From the opening shot we are privy to the complicated relationship between mother and son. Marta, unemployed, has taken part-time work as a cleaning woman for a rich family. With no one able to take care of her boy, she brings Junior with her and puts him to work cleaning the tub. He strips down to his underpants and jumps in. The water straightens his kinky hair, pleasing him to no end. But it doesn’t please his mother at all.

Junior hates his hair. Both Marta and his baby brother have straight hair, and that is what he covets. There is an underlying feeling of racial tension in this film. Junior is clearly mixed race and neither the baby nor the mother appear to be. Although it is never stated, the film implies that there are different fathers and Junior’s dad has most likely died.

Junior’s grandmother wants him to live with her. She has a bond with the boy that her daughter-in-law lacks. She offers Marta cash for him, and Marta, in desperate financial straights, is considering it.

Junior has few friends, none of them boys his own age. School is starting up in a few days and the students need a photo to go back to school. He wants the picture to be of him as a pop singer, complete with fancy outfit and straight hair. The photo keeps being put off because Marta doesn’t have the money to pay for it, giving Junior the time to try to get the curls out of his hair. He tries oil, mayonnaise, and other potential straightening products. Junior’s obsession with his looks reinforces Marta’s fears about his homosexuality.

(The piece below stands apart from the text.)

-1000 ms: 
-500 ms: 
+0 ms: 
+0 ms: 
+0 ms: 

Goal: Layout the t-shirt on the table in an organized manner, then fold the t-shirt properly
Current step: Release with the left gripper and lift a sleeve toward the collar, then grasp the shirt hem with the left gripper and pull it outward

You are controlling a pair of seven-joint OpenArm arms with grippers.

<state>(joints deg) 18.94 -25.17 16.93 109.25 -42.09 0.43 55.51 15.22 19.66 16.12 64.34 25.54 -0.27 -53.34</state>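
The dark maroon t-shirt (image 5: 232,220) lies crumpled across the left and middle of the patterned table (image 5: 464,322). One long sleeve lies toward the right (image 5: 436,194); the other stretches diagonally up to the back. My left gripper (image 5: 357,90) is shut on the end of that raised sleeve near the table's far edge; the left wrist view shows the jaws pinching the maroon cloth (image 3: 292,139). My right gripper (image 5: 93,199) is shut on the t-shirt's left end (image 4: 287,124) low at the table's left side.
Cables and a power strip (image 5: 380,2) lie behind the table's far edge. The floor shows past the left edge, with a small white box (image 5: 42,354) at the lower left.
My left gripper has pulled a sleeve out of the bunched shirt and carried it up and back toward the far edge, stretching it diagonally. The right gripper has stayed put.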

Marta sees the signs of gayness everywhere. Junior has befriended the young man who runs a convenience store outside their building. Questioning what Junior sees in him, the answer is the man’s ‘beautiful eyes.’ That’s enough to have Marta forbid her son from talking to the guy anymore. Marta takes Junior to the doctor, hoping he can make her son straight. And the hair! The child’s desire to change his hair is the confirmation of this tendency.

Marta’s response to her fears is to expose her son to heterosexuality. Even though she rejects physical contact with him (Marta makes him sit on the opposite end of the couch when they are together in the living room), she insists that Junior keep his bedroom door open while she has sex with her old boss in an effort to get her job back.

In this film, Rondón infuses the screen with a stifling sadness, yet she doesn’t destroy the uplifting strength of the boy’s spirit. This is a harsh, unforgiving Caracas, where the streets are clogged with traffic, and the balconies have iron bars running from floor to ceiling. Throughout the film, television sets are tuned into a popular Venezuelan beauty contest, reinforcing the tragic dichotomy between airbrushed illusion and stark reality. Examples of religious coercion are also touched on in Bad Hair, as well as glimpses of the country’s chaotic political climate by way of reports on various radio and TV sets. The cacophony of sights and sounds adds enormous texture to a simple tale about the stultifying pressures on downtrodden lives.

This film played to great acclaim at this year’s Toronto International Film Festival. It has won awards from Havana to Montreal. It is easy to see why.

Paul Dervis has been teaching drama in Canada at Algonquin College as well as the theatre conservatory Ottawa School of Speech & Drama for the past 15 years. Previously he ran theatre companies in Boston, New York, and Montreal. He has directed over 150 stage productions, receiving two dozen awards for his work. Paul has also directed six films, the most recent being 2011’s The Righteous Tithe.